Because treatment of hypoglycemia could have included glucose administration, which disrupts the fasting status during the fasting and fasting with exercise provocation tests, the summary of the nadir PG and duration of hypoglycemia for each of these two provocation periods included data for the hypoglycemic events that occurred prior to the first hypoglycemic event that required glucose treatment. For the double-dosing period, during which participants received regular meals, a summary of all events, regardless of the time relative to glucose treatment, was included.
Two sensitivity analyses were conducted. The first assessed the incidence of hypoglycemia in a subgroup of participants who achieved a stable FPG of 80 to 120 mg/dL prior to the provocation periods. The second sensitivity analysis was conducted on a subgroup of participants who had similar FPG values (within 15% of the mean of the two FPG values) in their glargine and efsitora treatments prior to the double-dosing provocation period.
Adverse events (AEs), serious AEs (SAEs), and product complaints (PCs) were reported by participants throughout the study. Additionally, laboratory tests, vital signs, and electrocardiograms were documented.
Statistical Analysis
Sample Size
The sample size was determined such that we needed ~ 50 participants to enroll and ~ 40 participants would complete the study. Forty completers have at least 90% power to detect a treatment difference in the incidence of hypoglycemia (< 70 mg/dL) during the double-dose provocation period, assuming an incidence of hypoglycemia of 43% for efsitora, an incidence of hypoglycemia of 91% for glargine, a two-sided significance level of 0.05, and a within-patient correlation of zero between two treatment visits.
The primary objective—the incidence of hypoglycemia during each provocation period—was reported for each treatment, the difference between treatments was calculated, and the 95% confidence intervals were determined using the Wald method with continuity correction. Hypoglycemic provocation monitoring periods were defined as follows:
-
1.
The prolonged fasting period started when the fast began and ended 24 h later.
-
2.
The prolonged fasting with exercise period started when the fast began and ended 24 h later.
-
3.
The double-dosing period started when the double dose was administered and ended 96 h later for efsitora and 48 h later for glargine.

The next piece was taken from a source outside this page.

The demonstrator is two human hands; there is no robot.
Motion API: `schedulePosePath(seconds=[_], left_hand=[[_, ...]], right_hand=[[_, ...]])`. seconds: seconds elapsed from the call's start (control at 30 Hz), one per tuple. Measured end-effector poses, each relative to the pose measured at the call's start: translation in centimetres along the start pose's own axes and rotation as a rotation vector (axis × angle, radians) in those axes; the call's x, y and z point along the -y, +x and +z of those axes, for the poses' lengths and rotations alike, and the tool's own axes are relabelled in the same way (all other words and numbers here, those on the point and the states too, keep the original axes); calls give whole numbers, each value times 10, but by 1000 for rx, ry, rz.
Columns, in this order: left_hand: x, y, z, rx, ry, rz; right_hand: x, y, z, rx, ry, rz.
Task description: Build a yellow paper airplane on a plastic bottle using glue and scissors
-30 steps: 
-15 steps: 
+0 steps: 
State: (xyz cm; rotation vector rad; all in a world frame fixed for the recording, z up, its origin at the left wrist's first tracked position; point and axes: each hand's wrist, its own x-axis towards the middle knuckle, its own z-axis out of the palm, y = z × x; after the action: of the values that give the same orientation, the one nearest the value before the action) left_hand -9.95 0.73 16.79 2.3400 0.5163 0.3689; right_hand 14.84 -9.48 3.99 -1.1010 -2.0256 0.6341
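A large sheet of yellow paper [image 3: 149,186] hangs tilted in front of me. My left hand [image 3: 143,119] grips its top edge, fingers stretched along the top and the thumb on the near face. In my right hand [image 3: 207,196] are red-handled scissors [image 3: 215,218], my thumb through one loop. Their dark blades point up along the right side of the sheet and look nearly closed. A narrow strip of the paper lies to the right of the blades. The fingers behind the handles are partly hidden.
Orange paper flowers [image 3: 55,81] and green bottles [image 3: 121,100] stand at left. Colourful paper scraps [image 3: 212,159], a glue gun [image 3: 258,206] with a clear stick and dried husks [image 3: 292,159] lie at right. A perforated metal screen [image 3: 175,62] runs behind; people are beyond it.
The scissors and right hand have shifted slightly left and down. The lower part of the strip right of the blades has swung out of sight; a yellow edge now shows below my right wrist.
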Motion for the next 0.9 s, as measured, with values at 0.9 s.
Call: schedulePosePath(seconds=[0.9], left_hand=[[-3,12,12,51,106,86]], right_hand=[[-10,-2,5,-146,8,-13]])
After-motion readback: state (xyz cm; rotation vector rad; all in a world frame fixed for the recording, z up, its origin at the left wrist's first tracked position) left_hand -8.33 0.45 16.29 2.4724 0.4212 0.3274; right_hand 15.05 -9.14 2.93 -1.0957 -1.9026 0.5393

AE safety data were summarized using descriptive statistics.
Results
Demographic and Baseline Characteristics
All 54 participants who were enrolled in the study received at least one dose of glargine in period 1 of the study. Forty-seven participants completed the study. Discontinuations were due to the physician’s decision (n = 4; the participants did not reach a stable FPG between 80 and 150 mg/dL), treatment-emergent AEs (TEAEs; n = 1; the participant reported a limb abscess), withdrawal by the participant (n = 1), and deviation from the protocol (n = 1).
The 54 participants enrolled in the study were between 37 and 71 years old, had a BMI between 21.8 and 39.7 kg/m2, and had HbA1c of between 6.5% and 9.4% (Table 1).
Pharmacodynamics
Fasting Plasma Glucose
The mean FPG levels, as measured by SMPG assessment, are presented in Fig. 1a. PG levels decreased in participants following the start of glargine or efsitora during the dose adjustment periods. The mean PG levels prior to the prolonged fasting and prolonged fasting with exercise provocation periods for efsitora and glargine were within the target range, but the mean FPG level was slightly lower (111 vs. 117 mg/dl; ∆ ~ 6 mg/dL) during efsitora treatment compared to glargine treatment (Fig. 1b). The glucose level prior to the double-dosing provocation was also lower (97 vs. 107 mg/dl; ∆ ~ 10 mg/dL) during efsitora treatment compared to glargine treatment. The mean dose administered for the double-dosing provocation period was 68 U/day for glargine and was 574 U/week (approximately equivalent to 82 U/day) for efsitora.
Hypoglycemia Incidence
No severe hypoglycemic events were observed throughout the study. The majority of the observed hypoglycemic events were level 1, which participants recovered from spontaneously or with 15 g of carbohydrates. The incidences of level 1 hypoglycemia during the prolonged fasting provocation periods were 44.7% for efsitora and 42.6% for glargine (Table 2; Supplemental Fig. 2a). There was no statistically significant difference between the incidence with efsitora and the incidence with glargine (difference in proportion [95% confidence interval (CI)], 2.1 [– 17.2, 21.4]). Level 2 hypoglycemia was reported infrequently during both treatment periods, with only 6 participants in the efsitora period and none in the glargine period experiencing events during prolonged fasting provocation; this difference was statistically significant (efsitora = 12.8%, glargine = 0; 12.8 [1.1, 24.4]; Table 2; Supplemental Fig. 2b).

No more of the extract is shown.